The development of muscle and musculocutaneous flaps resulted from an understanding of the blood supply to muscles and their overlying skin segments.26,27 This development in reconstructive surgery has significantly maximized flap survival and allowed reconstruc
tion of larger head and neck defects that could not be covered with local flaps alone.28 A complete muscle or a muscle segment may be rotated or transposed into a defect, based on its own inherent blood supply. The muscle surface may be either skin grafted or an overlying skin paddle may be included with the muscle as a myocutaneous unit. The cutaneous territory of the flap is perfused by a system of perforating vessels from the main vascular pedicle that runs through the muscle component. Myocutaneous flaps revolutionized head and neck reconstruction in the 1970s. The pectoralis major myocutaneous flap rapidly became the workhorse for reconstruction of intraoral and cheek defects and for covering synthetic materials used for mandible
reconstruction.29,30 Other myocutaneous pedicled flaps used less often for reconstruction of posterior or lateral defects in the head and neck region include the tem-poralis muscle, latissimus dorsi, trapezius, sternocleidomastoid and platysma muscles.28,31-34 Although regional muscle and myocutaneous flaps are useful options for head and neck reconstruction, they often cannot reach the defect due to a limited arc of rotation (imposed by the vascular pedicle), and may result in incomplete survival of the skin island. In addition, donor sites are very noticeable, particularly when skin grafting of the defect is required.
The temporalis muscle originates from the temporal fossa and inserts into the coronoid process of the mandible. It is surrounded by the galea and frontalis fascia and incorporates the underlying pericranium.31 If required, the outer table of the parietal bone may be incorporated together with the muscle. Its blood supply is provided by the deep temporal vessels. These vessels run deep to the pterygoid muscles and penetrate the undersurface of the temporalis muscle near the insertion. Elevation of the temporalis muscle flap
is simple; however, the temporal branch of the facial nerve is at risk for injury during flap harvest. Functional loss from use of this flap is minimal and the donor site can be closed primarily. The main drawback with this flap is the donor site contour deformity.35
The temporalis muscle flap may be transferred as a turnover flap using the coronoid process as rotation pivot. To maximize flap excursion, the central portion of the zygomatic arch should be temporarily removed and fixed back after elevating the muscle.36 Its main utility is to cover cheek, palatal and pharyngeal defects.36-38 It is a good option for obliteration of the orbit through the lateral orbital wall, and it is useful to cover exposed dura or cranial bone (Figure 18-17).
The pectoralis major (PM) myocutaneous flap is the most frequently used pedicled flap for head and neck reconstruction.29,39-41 The PM muscle originates from the clavicle, the first five ribs, the xiphoid, and from the upper abdominal muscles.
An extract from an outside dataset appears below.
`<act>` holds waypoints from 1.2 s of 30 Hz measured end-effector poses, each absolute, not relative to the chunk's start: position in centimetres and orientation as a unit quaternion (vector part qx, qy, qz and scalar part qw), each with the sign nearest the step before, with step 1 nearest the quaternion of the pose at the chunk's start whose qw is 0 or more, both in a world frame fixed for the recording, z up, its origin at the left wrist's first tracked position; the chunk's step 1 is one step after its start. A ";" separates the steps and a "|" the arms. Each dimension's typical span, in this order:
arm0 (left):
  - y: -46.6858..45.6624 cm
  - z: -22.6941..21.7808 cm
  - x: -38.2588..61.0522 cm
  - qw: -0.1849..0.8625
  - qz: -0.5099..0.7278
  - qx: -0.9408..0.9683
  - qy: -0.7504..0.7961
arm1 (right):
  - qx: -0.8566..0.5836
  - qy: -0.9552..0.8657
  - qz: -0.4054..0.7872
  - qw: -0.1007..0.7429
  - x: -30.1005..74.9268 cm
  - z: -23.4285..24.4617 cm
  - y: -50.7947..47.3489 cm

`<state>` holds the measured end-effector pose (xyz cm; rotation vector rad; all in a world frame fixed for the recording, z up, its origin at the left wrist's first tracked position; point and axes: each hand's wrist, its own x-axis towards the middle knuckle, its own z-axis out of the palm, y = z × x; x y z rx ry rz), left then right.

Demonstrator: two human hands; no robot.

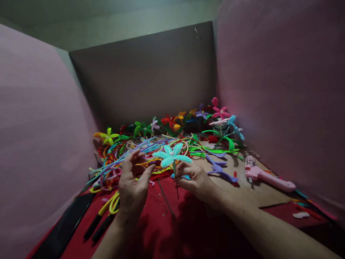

It inserts on the humerus. Its blood supply is provided by branches of the thoracoacromial trunk, which pierces the clavipectoral fascia medial to the tendon of the pectoralis minor muscle. Multiple perforators run through the muscle in the subcutaneous fat, supplying the overlying skin with direct cutaneous vessels. The skin paddle can be located anywhere over the muscle pedicle. However, the design used most often is a vertical paddle up to 8 x 17 cm raised over the sternal origin of the muscle, which provides thin skin and allows primary closure of the donor defect. The skin island may extend into the inframammary fold and multiple skin paddles can be carried on the same muscle pedicle.42
The PM flap has been used to resurface cervical, facial, intraoral and pharyngeal defects (Figure 18-18).39-44 Although it can reach as far as the orbit, the most distal part of the flap may be compromised due to limited arc of rotation. In addition, it is often too bulky for intraoral reconstruction where thin, pliable tissue is needed to replace intraoral lining. The donor site may be closed primarily; however, a very noticeable scar and nipple-areola distortion is often observed. Large or multiple skin islands may result in the need for donor site skin grafting.